◆ What you have to do
Nothing in the data may be omitted; output it all verbatim.

◆ Records
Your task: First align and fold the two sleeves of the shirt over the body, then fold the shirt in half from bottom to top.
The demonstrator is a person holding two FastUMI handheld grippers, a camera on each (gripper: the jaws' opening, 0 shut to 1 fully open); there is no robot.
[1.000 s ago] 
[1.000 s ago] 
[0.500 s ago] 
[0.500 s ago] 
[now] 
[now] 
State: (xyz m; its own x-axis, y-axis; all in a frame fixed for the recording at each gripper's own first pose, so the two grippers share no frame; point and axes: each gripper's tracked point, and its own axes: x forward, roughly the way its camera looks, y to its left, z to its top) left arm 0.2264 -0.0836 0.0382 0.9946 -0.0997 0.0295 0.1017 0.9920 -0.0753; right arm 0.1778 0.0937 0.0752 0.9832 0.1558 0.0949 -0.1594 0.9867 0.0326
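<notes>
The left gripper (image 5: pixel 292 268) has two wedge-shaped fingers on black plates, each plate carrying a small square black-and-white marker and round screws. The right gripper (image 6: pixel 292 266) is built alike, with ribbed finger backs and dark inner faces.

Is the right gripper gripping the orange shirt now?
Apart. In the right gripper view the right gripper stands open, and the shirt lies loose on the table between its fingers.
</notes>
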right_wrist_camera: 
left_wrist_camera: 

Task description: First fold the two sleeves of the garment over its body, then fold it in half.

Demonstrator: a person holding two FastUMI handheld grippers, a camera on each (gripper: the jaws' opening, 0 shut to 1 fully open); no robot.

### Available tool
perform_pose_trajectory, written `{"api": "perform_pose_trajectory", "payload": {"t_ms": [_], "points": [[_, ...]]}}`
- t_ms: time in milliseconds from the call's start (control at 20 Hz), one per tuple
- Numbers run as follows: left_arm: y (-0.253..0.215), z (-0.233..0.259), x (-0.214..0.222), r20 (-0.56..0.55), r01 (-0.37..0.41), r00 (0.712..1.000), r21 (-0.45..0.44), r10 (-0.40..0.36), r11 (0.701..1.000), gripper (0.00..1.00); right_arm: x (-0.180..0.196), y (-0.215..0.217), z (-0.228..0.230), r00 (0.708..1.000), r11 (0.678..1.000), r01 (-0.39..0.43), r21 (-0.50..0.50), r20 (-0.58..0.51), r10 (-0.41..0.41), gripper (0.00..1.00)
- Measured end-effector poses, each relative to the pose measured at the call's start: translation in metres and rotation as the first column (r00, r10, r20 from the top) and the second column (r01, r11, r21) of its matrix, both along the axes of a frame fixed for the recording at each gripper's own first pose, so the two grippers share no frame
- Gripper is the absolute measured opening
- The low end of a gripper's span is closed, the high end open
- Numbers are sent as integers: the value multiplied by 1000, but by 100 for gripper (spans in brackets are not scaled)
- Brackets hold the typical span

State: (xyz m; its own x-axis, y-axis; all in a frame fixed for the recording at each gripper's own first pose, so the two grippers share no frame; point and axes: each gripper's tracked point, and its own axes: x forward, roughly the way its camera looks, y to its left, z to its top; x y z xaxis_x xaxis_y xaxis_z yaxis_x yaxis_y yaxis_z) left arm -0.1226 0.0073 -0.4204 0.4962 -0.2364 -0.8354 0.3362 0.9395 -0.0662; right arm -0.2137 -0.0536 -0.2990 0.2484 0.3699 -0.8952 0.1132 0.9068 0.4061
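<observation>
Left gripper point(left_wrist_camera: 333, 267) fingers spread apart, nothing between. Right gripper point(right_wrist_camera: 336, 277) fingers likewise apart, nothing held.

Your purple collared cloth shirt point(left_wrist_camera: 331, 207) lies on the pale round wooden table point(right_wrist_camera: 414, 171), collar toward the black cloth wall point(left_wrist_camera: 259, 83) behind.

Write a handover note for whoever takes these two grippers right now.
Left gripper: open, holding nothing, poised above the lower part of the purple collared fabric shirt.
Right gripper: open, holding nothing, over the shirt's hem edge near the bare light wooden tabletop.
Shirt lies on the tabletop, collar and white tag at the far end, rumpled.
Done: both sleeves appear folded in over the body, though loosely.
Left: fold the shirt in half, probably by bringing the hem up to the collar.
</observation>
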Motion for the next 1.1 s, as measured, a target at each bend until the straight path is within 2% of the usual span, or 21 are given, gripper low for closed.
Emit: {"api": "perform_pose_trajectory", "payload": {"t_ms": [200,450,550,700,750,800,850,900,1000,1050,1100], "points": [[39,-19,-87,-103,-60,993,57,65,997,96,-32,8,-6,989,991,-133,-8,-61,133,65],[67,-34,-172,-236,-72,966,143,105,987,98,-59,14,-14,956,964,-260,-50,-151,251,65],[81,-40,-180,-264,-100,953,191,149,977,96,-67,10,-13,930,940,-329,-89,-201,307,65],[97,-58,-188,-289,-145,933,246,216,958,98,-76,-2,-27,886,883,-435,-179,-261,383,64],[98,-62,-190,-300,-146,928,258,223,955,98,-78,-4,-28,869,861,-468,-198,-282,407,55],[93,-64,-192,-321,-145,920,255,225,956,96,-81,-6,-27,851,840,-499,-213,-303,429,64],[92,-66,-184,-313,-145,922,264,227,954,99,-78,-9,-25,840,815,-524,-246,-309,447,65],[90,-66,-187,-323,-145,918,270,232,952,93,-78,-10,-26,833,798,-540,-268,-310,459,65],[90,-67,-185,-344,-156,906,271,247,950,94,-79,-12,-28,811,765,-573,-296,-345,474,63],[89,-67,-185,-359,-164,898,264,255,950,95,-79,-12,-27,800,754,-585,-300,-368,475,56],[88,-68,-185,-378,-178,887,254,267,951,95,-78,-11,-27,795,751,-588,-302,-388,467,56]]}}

◆ Output
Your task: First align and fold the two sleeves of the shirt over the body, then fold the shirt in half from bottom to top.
The demonstrator is a person holding two FastUMI handheld grippers, a camera on each (gripper: the jaws' opening, 0 shut to 1 fully open); there is no robot.
[1.000 s ago] 
[1.000 s ago] 
[0.500 s ago] 
[0.500 s ago] 
[now] 
[now] 
State: (xyz m; its own x-axis, y-axis; all in a frame fixed for the recording at each gripper's own first pose, so the two grippers share no frame; point and axes: each gripper's tracked point, and its own axes: x forward, roughly the way its camera looks, y to its left, z to its top) left arm 0.2264 -0.0836 0.0382 0.9946 -0.0997 0.0295 0.1017 0.9920 -0.0753; right arm 0.1778 0.0937 0.0752 0.9832 0.1558 0.0949 -0.1594 0.9867 0.0326
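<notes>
The left gripper (image 5: pixel 292 268) has two wedge-shaped fingers on black plates, each plate carrying a small square black-and-white marker and round screws. The right gripper (image 6: pixel 292 266) is built alike, with ribbed finger backs and dark inner faces.

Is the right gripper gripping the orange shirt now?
Apart. In the right gripper view the right gripper stands open, and the shirt lies loose on the table between its fingers.
</notes>
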right_wrist_camera: 
left_wrist_camera: 

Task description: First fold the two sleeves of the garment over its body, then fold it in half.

Demonstrator: a person holding two FastUMI handheld grippers, a camera on each (gripper: the jaws' opening, 0 shut to 1 fully open); no robot.

### Available tool
perform_pose_trajectory, written `{"api": "perform_pose_trajectory", "payload": {"t_ms": [_], "points": [[_, ...]]}}`
- t_ms: time in milliseconds from the call's start (control at 20 Hz), one per tuple
- Numbers run as follows: left_arm: y (-0.253..0.215), z (-0.233..0.259), x (-0.214..0.222), r20 (-0.56..0.55), r01 (-0.37..0.41), r00 (0.712..1.000), r21 (-0.45..0.44), r10 (-0.40..0.36), r11 (0.701..1.000), gripper (0.00..1.00); right_arm: x (-0.180..0.196), y (-0.215..0.217), z (-0.228..0.230), r00 (0.708..1.000), r11 (0.678..1.000), r01 (-0.39..0.43), r21 (-0.50..0.50), r20 (-0.58..0.51), r10 (-0.41..0.41), gripper (0.00..1.00)
- Measured end-effector poses, each relative to the pose measured at the call's start: translation in metres and rotation as the first column (r00, r10, r20 from the top) and the second column (r01, r11, r21) of its matrix, both along the axes of a frame fixed for the recording at each gripper's own first pose, so the two grippers share no frame
- Gripper is the absolute measured opening
- The low end of a gripper's span is closed, the high end open
- Numbers are sent as integers: the value multiplied by 1000, but by 100 for gripper (spans in brackets are not scaled)
- Brackets hold the typical span

State: (xyz m; its own x-axis, y-axis; all in a frame fixed for the recording at each gripper's own first pose, so the two grippers share no frame; point and axes: each gripper's tracked point, and its own axes: x forward, roughly the way its camera looks, y to its left, z to its top; x y z xaxis_x xaxis_y xaxis_z yaxis_x yaxis_y yaxis_z) left arm -0.1226 0.0073 -0.4204 0.4962 -0.2364 -0.8354 0.3362 0.9395 -0.0662; right arm -0.2137 -0.0536 -0.2990 0.2484 0.3699 -0.8952 0.1132 0.9068 0.4061
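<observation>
Left gripper point(left_wrist_camera: 333, 267) fingers spread apart, nothing between. Right gripper point(right_wrist_camera: 336, 277) fingers likewise apart, nothing held.

Your purple collared cloth shirt point(left_wrist_camera: 331, 207) lies on the pale round wooden table point(right_wrist_camera: 414, 171), collar toward the black cloth wall point(left_wrist_camera: 259, 83) behind.

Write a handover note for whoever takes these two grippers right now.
Left gripper: open, holding nothing, poised above the lower part of the purple collared fabric shirt.
Right gripper: open, holding nothing, over the shirt's hem edge near the bare light wooden tabletop.
Shirt lies on the tabletop, collar and white tag at the far end, rumpled.
Done: both sleeves appear folded in over the body, though loosely.
Left: fold the shirt in half, probably by bringing the hem up to the collar.
</observation>
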Motion for the next 1.1 s, as measured, a target at each bend until the straight path is within 2% of the usual span, or 21 are given, gripper low for closed.
Emit: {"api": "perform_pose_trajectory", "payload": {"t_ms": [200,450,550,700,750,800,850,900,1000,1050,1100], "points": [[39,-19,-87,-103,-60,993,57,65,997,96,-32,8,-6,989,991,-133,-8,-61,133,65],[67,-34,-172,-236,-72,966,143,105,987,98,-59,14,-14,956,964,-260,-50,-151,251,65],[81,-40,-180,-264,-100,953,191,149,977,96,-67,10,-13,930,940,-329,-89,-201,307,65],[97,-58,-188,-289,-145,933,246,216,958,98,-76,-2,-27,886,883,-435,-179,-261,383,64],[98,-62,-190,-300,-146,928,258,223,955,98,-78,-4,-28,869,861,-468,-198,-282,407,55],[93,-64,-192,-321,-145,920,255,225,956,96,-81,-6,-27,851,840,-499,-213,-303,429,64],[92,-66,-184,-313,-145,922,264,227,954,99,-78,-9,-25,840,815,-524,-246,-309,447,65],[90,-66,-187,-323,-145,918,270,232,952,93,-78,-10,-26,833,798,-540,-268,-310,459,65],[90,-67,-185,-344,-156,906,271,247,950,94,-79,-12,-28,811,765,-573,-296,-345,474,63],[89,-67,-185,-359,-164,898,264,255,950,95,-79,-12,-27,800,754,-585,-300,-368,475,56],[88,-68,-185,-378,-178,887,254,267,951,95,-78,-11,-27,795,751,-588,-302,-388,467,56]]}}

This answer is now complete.